■ What the task asks ■
For the material below, count each line where the string "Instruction" appears, then return the total alone.
+ + +
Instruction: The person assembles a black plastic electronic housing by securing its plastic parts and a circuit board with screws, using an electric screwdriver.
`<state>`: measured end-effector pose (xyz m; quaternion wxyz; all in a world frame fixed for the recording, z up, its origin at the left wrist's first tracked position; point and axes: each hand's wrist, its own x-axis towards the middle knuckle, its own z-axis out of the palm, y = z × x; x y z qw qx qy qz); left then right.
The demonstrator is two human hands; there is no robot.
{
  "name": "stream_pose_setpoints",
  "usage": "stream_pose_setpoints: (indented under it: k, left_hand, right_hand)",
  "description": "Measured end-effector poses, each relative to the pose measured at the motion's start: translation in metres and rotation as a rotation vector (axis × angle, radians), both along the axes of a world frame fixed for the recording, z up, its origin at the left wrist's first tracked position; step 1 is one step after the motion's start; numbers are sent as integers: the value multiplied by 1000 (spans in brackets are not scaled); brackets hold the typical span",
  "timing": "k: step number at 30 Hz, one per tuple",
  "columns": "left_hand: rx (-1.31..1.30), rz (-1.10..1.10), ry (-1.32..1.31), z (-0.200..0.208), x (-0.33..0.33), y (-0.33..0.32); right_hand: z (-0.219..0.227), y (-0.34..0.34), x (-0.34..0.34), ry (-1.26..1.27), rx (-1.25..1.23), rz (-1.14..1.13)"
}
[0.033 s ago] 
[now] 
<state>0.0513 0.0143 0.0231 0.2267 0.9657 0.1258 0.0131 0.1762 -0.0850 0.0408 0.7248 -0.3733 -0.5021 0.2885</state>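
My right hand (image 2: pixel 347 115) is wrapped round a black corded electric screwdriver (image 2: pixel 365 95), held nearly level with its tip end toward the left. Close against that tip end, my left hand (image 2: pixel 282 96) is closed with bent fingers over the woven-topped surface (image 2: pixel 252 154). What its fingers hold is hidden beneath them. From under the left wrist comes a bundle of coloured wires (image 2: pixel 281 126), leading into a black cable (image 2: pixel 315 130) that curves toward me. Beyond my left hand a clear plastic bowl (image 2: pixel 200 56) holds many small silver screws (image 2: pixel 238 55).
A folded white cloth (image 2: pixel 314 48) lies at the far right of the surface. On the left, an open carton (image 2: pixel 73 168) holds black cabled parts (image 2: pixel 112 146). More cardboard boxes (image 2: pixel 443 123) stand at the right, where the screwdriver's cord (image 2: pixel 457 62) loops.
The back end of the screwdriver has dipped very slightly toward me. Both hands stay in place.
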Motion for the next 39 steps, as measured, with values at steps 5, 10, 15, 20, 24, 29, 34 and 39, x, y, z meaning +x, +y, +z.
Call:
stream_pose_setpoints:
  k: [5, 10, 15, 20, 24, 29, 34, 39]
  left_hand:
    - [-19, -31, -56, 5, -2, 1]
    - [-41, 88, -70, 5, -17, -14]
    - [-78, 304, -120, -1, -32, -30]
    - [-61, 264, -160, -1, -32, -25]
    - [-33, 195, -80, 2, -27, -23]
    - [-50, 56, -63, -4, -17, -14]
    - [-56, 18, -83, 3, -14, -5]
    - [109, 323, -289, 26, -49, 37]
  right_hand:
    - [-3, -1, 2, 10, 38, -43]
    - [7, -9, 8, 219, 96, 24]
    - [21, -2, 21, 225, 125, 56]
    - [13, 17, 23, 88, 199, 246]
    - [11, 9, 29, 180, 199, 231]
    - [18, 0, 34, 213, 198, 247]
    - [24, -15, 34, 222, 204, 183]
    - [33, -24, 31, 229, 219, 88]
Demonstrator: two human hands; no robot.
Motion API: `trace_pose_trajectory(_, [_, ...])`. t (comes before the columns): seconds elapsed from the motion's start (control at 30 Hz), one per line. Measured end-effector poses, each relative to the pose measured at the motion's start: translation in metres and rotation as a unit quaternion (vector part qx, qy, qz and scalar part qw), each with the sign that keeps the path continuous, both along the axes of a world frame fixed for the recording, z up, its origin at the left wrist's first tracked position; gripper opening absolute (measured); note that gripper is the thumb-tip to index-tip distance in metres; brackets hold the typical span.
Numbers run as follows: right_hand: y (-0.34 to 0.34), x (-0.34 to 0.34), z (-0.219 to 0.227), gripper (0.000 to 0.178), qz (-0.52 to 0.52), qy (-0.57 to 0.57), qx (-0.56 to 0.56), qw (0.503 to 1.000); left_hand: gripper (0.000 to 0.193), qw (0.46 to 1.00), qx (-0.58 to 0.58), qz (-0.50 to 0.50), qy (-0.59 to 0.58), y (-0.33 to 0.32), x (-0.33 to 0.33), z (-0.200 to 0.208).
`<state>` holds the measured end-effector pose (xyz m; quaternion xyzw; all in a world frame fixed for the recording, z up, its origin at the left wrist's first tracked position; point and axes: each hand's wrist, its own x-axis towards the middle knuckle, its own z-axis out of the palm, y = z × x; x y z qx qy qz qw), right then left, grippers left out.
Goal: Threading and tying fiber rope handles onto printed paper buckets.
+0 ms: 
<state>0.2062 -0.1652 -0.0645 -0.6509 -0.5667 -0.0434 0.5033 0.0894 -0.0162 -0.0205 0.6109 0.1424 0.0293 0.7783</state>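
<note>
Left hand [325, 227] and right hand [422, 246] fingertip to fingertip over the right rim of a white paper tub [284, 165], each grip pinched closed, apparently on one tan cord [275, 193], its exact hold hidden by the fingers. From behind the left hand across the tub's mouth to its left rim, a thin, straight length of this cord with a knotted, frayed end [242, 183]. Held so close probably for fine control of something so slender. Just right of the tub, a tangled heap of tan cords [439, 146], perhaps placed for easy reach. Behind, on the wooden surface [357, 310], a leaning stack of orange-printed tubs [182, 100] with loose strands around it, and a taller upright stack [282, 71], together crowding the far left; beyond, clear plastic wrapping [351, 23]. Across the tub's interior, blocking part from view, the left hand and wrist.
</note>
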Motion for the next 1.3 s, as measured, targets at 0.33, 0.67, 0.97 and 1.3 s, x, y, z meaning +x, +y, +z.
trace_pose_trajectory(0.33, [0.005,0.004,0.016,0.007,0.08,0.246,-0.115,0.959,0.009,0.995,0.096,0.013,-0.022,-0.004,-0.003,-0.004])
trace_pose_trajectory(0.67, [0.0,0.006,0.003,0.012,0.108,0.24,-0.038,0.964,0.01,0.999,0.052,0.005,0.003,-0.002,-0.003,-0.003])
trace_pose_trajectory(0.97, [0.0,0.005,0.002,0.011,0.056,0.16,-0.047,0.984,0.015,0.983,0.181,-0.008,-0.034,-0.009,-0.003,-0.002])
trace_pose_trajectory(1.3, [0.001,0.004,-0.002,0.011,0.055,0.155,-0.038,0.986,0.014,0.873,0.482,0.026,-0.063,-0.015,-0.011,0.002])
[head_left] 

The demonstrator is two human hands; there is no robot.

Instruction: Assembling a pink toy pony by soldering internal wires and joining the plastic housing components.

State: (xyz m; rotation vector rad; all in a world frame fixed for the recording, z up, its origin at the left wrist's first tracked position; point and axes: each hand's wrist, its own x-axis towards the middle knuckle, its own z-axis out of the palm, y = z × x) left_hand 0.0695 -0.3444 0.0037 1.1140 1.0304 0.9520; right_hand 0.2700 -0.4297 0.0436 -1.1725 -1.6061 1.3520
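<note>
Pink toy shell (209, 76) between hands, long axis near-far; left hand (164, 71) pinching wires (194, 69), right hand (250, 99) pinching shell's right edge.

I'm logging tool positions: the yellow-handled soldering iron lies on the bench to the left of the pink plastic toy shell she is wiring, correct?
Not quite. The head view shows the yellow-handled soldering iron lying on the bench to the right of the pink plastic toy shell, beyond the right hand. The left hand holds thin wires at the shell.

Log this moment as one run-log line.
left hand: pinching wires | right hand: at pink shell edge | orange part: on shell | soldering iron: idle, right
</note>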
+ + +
■ Result ■
2